▸ **EXERCISE DETAILS**
Extract each line of the material that follows exactly and omit its pictures.

▸ **DATA EXTRACT**
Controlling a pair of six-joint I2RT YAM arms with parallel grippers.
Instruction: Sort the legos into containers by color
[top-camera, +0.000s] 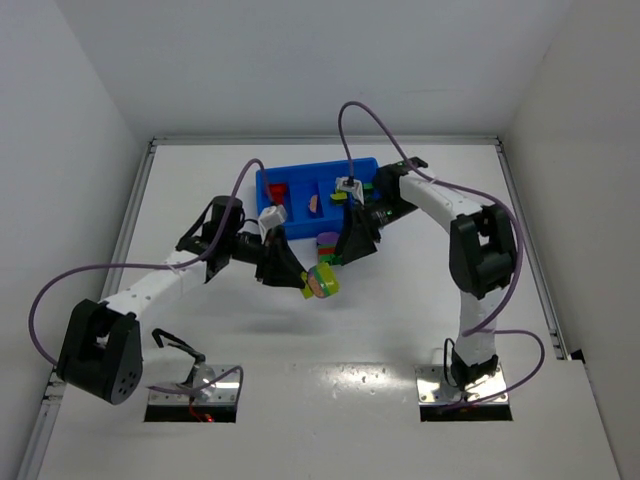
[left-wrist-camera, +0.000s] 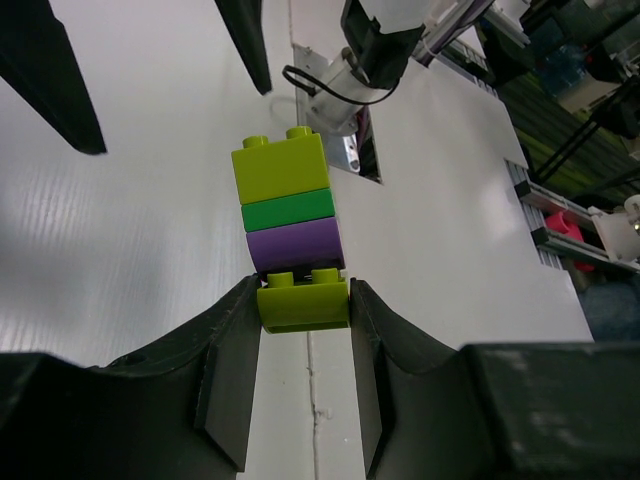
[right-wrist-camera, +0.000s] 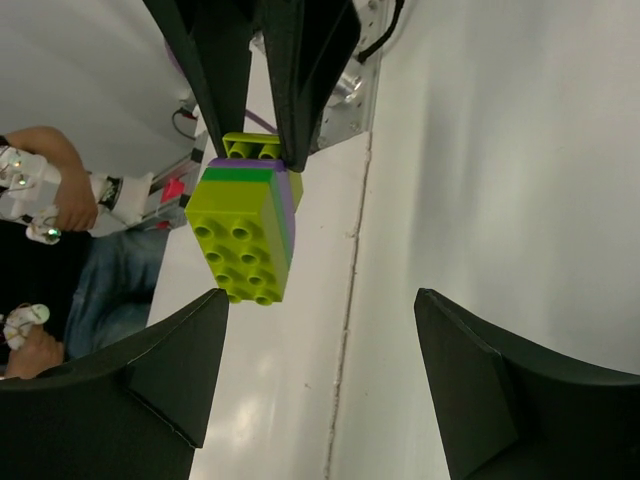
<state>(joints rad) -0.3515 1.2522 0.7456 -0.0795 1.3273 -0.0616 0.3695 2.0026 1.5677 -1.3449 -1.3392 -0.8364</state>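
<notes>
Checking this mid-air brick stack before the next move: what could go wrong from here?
1. The left gripper pinches only the end yellow-green brick of the stack, so a pull may split it at the wrong seam and drop bricks onto the table.
2. The right gripper is open, with the stack ahead of it, off-centre toward one finger. Closing may knock it askew.
</notes>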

▸ **RESULT OF THIS EXERCISE**
Controlling a pair of six-joint I2RT YAM arms with parallel grippers.
Instruction: Sort the legos into containers by color
[top-camera, +0.000s] 
[left-wrist-camera, +0.000s] 
[right-wrist-camera, +0.000s] 
<state>(joints rad) -0.3515 1.2522 0.7456 -0.0795 1.3273 -0.0616 0.3695 2.0026 1.5677 -1.3449 -1.3392 -0.8364</state>
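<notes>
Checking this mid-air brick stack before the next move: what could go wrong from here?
1. The left gripper pinches only the end yellow-green brick of the stack, so a pull may split it at the wrong seam and drop bricks onto the table.
2. The right gripper is open, with the stack ahead of it, off-centre toward one finger. Closing may knock it askew.
</notes>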

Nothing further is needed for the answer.